В тот день в Белом доме царила атмосфера такой доброжелательности, что трудно было поверить в то, что в течение двух лет мы с республиканцами буквально «держали друг друга за горло». Я не знал, насколько длительным будет этот позитивный настрой, но был полон решимости строить отношения с республиканцами цивилизованно даже в самых тяжелых ситуациях. За несколько недель до описываемых событий Трент Лотт, расстроенный тем, что проиграл незначительную законодательную битву Белому дому, в одном из воскресных телевизионных ток-шоу назвал меня «испорченным, плохо воспитанным мальчишкой». Через несколько дней после этого заявления я позвонил Лотту и, сообщив, что мне известно о его словах, сказал, что не придаю им большого значения, потому что уверен, что они были вызваны плохим настроением, в котором он проснулся воскресным утром после недели тяжелой работы, проклиная себя за то, что согласился на это телеинтервью. Я сказал также, что он наверняка был уставшим и раздраженным и поэтому, когда ведущий стал провоцировать его на то, чтобы сказать обо мне что-то резкое, легко проглотил наживку. Лотт засмеялся и сказал: «Именно так все и было», — и мы с ним забыли об этом эпизоде.

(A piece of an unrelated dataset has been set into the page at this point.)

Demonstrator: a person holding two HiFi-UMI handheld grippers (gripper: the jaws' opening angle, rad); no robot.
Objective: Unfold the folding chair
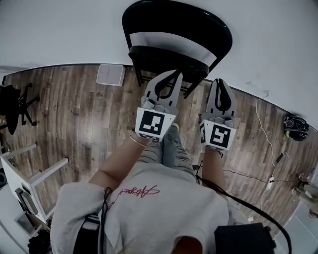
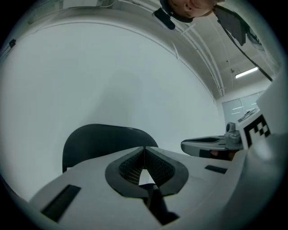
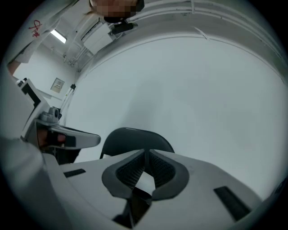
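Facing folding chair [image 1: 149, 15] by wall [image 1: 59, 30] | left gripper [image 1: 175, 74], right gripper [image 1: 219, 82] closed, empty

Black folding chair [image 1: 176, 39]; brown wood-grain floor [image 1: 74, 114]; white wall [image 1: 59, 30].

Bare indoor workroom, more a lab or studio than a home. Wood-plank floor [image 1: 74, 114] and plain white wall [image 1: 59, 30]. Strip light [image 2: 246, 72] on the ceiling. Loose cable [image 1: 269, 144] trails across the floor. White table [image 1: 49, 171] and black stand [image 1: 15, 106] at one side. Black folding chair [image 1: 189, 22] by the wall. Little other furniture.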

Многие люди, работающие в постоянном напряжении, иногда произносят слова, о которых потом жалеют, — со мной, во всяком случае, такое случалось не раз. Обычно я даже не читал то, что говорили обо мне республиканцы, а если все же узнавал о каком-то резком высказывании, то просто не обращал на него внимания. Люди избирают президентов для того, чтобы они работали для их блага, а раздражение и негативные эмоции, вызываемые личными обидами, мешают этому. Я был рад, что позвонил Тренту Лотту, и сожалел, что не всегда поступал таким же образом в подобных ситуациях.